Tuesday 12 August 2008

What is the title you give to your friend's parents?

Is it friends? Or perhaps mommy and daddy? Maybe uncles and aunts? What about mister and misses?

Well one thing is for sure, i and them, we have a bond. It is all because of our mutual ties, that is my friend and their son.

Today i just realised that i have to do this for my friend. I feel that i need to do this for him. For he will never have the opportunity to go through it. So it is up to me to go through it for him. Besides that, i feel that i am obligated to his parents. Since we know each other's parents well, it is my responsibility to them to make them happy on his behalf. And perhaps also in my behalf.

This feeling, this urge to make up for what is loss is very great. But the procrastination and the laziness and of course the depression has got hold on me far sooner than the realisation of going through this for him and his parents. Especially the depression, the urge is far greater than the feeling before.

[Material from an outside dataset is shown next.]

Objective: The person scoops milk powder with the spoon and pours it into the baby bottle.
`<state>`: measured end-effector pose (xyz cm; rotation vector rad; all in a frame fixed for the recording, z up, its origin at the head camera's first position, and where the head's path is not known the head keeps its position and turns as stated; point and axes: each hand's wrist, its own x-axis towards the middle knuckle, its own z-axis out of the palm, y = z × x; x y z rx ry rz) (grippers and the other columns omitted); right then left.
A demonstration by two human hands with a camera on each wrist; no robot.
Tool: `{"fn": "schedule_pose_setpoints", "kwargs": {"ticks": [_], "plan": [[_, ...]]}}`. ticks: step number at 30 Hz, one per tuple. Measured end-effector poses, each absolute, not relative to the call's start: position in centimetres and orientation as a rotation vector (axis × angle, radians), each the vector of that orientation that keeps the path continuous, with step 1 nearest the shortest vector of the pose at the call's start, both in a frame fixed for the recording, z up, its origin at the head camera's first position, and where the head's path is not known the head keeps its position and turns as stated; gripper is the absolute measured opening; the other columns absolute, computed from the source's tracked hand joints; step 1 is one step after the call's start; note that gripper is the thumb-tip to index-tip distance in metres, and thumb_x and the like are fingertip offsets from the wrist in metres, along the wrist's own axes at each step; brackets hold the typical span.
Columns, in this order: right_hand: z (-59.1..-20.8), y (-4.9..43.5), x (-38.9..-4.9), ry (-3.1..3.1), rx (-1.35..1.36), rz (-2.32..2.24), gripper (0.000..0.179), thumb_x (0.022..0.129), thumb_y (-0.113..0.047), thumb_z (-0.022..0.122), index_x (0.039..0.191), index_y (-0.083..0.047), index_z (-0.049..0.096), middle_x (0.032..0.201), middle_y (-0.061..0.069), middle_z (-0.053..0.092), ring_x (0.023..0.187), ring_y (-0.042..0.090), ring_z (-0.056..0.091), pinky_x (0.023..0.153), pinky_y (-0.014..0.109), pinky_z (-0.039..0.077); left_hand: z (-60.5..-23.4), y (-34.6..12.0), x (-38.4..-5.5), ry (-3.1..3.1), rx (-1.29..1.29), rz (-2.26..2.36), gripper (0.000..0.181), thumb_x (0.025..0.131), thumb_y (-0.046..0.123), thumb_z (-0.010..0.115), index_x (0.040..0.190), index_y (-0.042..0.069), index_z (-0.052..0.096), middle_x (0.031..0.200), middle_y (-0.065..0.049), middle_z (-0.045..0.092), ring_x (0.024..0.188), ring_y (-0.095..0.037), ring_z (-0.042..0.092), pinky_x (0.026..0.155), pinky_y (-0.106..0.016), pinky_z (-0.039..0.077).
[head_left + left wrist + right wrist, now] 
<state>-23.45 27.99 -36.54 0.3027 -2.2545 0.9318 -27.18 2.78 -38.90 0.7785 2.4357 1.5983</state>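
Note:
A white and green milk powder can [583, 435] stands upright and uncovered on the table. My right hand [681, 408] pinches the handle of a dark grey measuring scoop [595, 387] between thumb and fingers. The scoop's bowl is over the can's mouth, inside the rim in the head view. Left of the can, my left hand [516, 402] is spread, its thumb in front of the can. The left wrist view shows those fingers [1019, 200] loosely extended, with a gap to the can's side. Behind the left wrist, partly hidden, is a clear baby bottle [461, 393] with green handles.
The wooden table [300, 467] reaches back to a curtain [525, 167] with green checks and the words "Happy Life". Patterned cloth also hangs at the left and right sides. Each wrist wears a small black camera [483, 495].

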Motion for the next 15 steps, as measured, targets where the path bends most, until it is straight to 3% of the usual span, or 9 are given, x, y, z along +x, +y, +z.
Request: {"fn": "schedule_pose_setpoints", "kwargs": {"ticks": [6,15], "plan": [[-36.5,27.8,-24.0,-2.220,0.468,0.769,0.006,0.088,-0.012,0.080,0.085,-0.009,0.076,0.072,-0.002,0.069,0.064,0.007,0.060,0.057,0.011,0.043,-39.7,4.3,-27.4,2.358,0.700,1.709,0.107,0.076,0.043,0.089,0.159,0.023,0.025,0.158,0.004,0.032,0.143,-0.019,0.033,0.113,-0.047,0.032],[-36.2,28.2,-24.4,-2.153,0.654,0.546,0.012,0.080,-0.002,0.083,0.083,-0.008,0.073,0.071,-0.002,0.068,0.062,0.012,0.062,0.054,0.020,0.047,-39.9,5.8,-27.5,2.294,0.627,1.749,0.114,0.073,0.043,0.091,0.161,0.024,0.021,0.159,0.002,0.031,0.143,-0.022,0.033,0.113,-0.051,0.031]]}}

This ends up in me going down the spiral of guilt. I think i have been in the spiral for many times and never passed it. But i believe that like Samwise Gamgee has once said, Start quote. "This darkness, it is only a passing, and a new day will come, with sun shining much more clear than before". End quote. At least that is what i think he said.

The only problem is, when will this darkness pass? When will it end? When will i get to see the clear shine? When will i get to fly away and flap my wings?